[GIVEN INFORMATION]

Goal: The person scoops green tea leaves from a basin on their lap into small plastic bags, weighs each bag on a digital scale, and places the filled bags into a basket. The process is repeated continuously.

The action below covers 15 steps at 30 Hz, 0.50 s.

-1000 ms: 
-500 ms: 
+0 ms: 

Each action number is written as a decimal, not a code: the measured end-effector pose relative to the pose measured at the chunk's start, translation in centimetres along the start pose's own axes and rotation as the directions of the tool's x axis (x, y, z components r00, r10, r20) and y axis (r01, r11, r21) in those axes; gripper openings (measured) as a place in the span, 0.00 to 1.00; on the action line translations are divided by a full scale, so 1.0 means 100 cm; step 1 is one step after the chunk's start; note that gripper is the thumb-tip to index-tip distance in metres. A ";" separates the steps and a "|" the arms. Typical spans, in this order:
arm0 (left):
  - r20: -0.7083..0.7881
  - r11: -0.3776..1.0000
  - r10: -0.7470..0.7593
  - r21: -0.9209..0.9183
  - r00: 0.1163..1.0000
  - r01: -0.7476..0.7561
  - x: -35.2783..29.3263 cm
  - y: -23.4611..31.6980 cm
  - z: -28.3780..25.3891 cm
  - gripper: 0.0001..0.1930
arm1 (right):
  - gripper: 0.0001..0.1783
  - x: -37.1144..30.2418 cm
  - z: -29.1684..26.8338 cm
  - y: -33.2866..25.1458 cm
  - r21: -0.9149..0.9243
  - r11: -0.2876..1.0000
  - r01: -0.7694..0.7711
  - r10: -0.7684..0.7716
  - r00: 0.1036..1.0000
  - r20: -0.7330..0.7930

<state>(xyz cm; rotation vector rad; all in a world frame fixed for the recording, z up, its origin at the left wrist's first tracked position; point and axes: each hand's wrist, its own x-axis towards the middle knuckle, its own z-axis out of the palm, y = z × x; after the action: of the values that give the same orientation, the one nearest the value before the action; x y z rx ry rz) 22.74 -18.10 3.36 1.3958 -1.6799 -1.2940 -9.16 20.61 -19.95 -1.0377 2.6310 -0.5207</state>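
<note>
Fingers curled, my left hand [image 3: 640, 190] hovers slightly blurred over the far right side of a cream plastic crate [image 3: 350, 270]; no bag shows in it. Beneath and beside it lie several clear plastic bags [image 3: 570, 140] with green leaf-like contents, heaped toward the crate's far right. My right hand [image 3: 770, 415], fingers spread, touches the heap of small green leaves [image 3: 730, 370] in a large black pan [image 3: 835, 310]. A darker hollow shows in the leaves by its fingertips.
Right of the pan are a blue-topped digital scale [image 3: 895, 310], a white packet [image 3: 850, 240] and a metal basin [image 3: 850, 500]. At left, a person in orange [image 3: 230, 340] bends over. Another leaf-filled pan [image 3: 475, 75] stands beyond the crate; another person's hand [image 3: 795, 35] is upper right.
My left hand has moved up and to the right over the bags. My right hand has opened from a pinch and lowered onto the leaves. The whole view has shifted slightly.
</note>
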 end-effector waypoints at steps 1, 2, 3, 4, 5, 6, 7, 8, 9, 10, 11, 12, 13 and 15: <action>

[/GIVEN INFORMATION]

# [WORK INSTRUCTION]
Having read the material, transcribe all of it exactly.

# [TASK RESPONSE]
Goal: The person scoops green tea leaves from a basin on their lap into small plastic bags, weighs each bag on a digital scale, and places the filled bags into a basket. The process is repeated continuously.

The action below covers 15 steps at 30 Hz, 0.50 s.

-1000 ms: 
-500 ms: 
+0 ms: 

Each action number is written as a decimal, not a code: the measured end-effector pose relative to the pose measured at the chunk's start, translation in centimetres along the start pose's own axes and rotation as the directions of the tool's x axis (x, y, z components r00, r10, r20) and y axis (r01, r11, r21) in those axes; gripper openings (measured) as a place in the span, 0.00 to 1.00; on the action line translations are divided by a full scale, so 1.0 means 100 cm; step 1 is one step after the chunk's start; note that gripper is the thumb-tip to index-tip distance in metres. A ";" separates the steps and a "|" the arms. Typical spans, in this order:
arm0 (left):
  - r20: -0.7083..0.7881
  - r11: -0.3776..1.0000
  - r10: -0.7470..0.7593
  - r21: -0.9209..0.9183
  - r00: 0.1163..1.0000
  - r01: -0.7476..0.7561
  - x: -35.2783..29.3263 cm
  - y: -23.4611..31.6980 cm
  - z: -28.3780..25.3891 cm
  - gripper: 0.0001..0.1930
arm1 (right):
  - gripper: 0.0001..0.1783
  - x: -37.1144..30.2418 cm
  - z: -29.1684..26.8338 cm
  - y: -33.2866..25.1458 cm
  - r21: -0.9149..0.9243
  - r11: -0.2876..1.0000
  - r01: -0.7694..0.7711
  - r10: -0.7684..0.7716
  - r00: 0.1036..1.0000
  - r20: -0.7330..0.7930

<state>(xyz cm; rotation vector rad; all in a world frame fixed for the recording, z up, its origin at the left wrist's first tracked position; point and axes: each hand's wrist, its own x-axis towards the middle knuckle, its own z-axis out of the palm, y = z × x; after the action: of the values that give the same orientation, the one nearest the value before the action; x y z rx ry rz) 22.74 -18.10 3.36 1.3958 -1.6799 -1.2940 -9.16 20.61 -19.95 -1.0377 2.6310 -0.5207</state>
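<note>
Fingers curled, my left hand [image 3: 640, 190] hovers slightly blurred over the far right side of a cream plastic crate [image 3: 350, 270]; no bag shows in it. Beneath and beside it lie several clear plastic bags [image 3: 570, 140] with green leaf-like contents, heaped toward the crate's far right. My right hand [image 3: 770, 415], fingers spread, touches the heap of small green leaves [image 3: 730, 370] in a large black pan [image 3: 835, 310]. A darker hollow shows in the leaves by its fingertips.
Right of the pan are a blue-topped digital scale [image 3: 895, 310], a white packet [image 3: 850, 240] and a metal basin [image 3: 850, 500]. At left, a person in orange [image 3: 230, 340] bends over. Another leaf-filled pan [image 3: 475, 75] stands beyond the crate; another person's hand [image 3: 795, 35] is upper right.
My left hand has moved up and to the right over the bags. My right hand has opened from a pinch and lowered onto the leaves. The whole view has shifted slightly.
</note>
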 end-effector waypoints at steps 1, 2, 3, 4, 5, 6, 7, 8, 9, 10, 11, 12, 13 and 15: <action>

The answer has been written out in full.